Here is his brother. He got a little swollen due to the heat but it will give you an idea of what can be found in the mountains. I also hunt pigs in SE GA but i have found these up here to be bigger.


----------



## j_seph (Sep 6, 2012)

Get thick and around thick


----------



## Killer Kyle (Sep 10, 2012)

Yep, they like those bedding areas!  Look around thickets for early morning or late evening hogs starting to move in and out of those thickets!


----------



## BlackEagleArrows (Sep 10, 2012)

@Kinross, OUTSTANDING Hog!!


----------



## owweee (Oct 1, 2012)

kinross said:


> Here is his brother. He got a little swollen due to the heat but it will give you an idea of what can be found in the mountains.
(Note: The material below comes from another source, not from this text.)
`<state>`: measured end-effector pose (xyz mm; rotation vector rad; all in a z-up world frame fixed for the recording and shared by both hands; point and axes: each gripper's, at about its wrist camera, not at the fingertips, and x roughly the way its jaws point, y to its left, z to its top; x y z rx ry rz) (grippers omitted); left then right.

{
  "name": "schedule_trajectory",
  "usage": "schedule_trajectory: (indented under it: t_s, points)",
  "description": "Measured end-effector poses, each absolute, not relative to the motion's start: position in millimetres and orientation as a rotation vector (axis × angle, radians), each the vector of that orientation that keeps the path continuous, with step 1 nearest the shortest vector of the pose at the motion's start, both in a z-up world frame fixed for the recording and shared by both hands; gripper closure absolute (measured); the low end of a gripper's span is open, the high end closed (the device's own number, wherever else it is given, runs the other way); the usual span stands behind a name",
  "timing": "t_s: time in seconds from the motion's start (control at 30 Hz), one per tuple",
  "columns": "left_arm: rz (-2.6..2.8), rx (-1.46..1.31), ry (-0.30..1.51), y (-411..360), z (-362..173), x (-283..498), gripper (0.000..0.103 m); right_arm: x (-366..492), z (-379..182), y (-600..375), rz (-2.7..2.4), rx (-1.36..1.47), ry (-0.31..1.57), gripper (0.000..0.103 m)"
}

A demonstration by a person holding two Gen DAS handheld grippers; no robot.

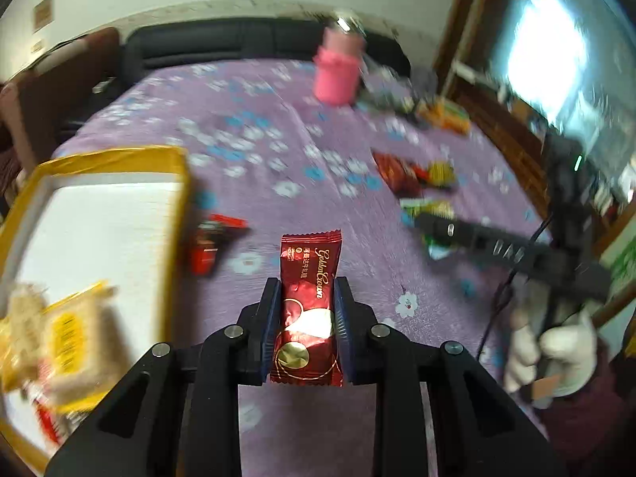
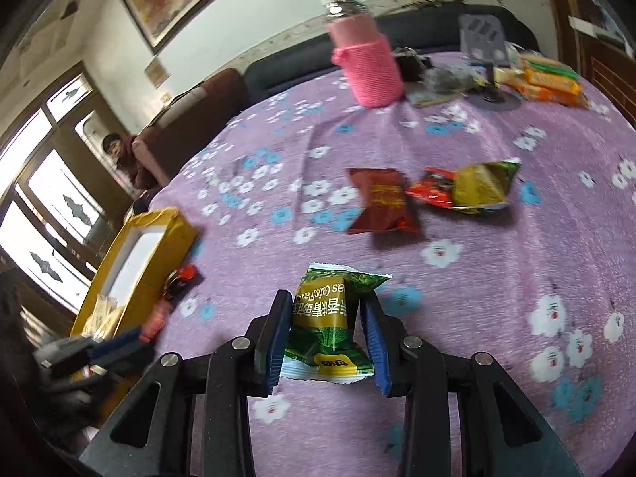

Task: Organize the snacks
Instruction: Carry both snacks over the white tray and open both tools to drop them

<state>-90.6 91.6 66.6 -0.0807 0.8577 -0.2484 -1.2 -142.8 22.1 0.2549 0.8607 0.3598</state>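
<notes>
Nearest to us, our left gripper (image 1: 306, 290) pinches a red Golden Crown candy packet (image 1: 308, 310) by its lower half, the upper end standing free above the fingertips. Our right gripper (image 2: 326, 310) squeezes a green garlic-flavour snack packet (image 2: 330, 326) between its blue pads (image 2: 274, 338); the wrapper bulges and crumples there.

The risk, as we judge it, is slippage: both wrappers are glossy and puffy, and the strong blur suggests fast motion, so a packet could twist or slide out before it reaches the box. A drop beside the rim would land among the small red packets (image 1: 214, 238) just outside the wall.

The yellow box (image 1: 175, 183) sits ahead and left of the left gripper, with pale wafer packs (image 1: 59, 342) already inside. Ahead and right of the right gripper lie a dark red packet (image 2: 381, 202) and a green-gold packet (image 2: 477, 187). Farthest off stands a pink knitted bottle (image 2: 369, 67).

Both tools point forward and slightly down over the purple floral cloth (image 2: 516, 278); a white-gloved hand (image 1: 552, 349) grips the right one.
</notes>
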Motion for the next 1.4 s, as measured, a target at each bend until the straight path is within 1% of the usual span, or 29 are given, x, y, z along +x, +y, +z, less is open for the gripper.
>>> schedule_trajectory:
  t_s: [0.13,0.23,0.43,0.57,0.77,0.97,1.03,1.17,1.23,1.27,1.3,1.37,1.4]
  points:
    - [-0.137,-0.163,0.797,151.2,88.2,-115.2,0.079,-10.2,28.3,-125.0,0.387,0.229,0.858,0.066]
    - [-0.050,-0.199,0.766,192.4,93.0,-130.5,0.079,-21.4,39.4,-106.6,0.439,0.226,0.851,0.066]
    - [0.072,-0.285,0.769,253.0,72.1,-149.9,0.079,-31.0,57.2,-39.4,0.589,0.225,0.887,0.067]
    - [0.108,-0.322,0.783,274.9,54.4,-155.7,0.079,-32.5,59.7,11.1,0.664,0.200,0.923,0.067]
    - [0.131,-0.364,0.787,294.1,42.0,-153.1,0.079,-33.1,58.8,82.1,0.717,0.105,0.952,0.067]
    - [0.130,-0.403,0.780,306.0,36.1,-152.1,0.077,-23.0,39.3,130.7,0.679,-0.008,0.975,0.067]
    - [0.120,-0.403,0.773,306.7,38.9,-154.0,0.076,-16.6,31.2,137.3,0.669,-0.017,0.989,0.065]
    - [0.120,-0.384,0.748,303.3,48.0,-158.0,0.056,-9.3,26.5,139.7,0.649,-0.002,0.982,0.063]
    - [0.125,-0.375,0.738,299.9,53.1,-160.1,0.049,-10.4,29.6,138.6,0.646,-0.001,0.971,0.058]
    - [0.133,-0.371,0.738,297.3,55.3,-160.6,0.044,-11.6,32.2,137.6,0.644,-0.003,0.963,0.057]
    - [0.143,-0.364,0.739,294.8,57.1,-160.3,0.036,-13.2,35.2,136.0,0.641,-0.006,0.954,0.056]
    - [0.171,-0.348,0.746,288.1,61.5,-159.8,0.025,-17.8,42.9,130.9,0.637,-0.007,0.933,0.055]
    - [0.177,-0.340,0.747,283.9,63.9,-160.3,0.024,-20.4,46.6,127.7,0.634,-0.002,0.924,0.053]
I also hunt pigs in SE GA but i have found these up here to be bigger.



That's a nice hog.. did you get him on private land or WMA?


----------



## satchmo (Oct 1, 2012)

There are alot more hogs up here than people even realise. They usualy come through in the middle of spring then are gone by june -july on our lease- every year. They are pretty smart. Even a big one up here is not nearly as big as most south Ga pigs. They do seem cleaner than the more southern hogs. There is alot more of the Russian influance in the mountain hogs than southern. Shoot one up hill from your truck. Very rewarding to take a mountain hog.


----------



## kno3mike (Oct 1, 2012)

BlackEagleArrows said:


> @Kinross, OUTSTANDING Hog!!



2nd that................what did it weigh?


----------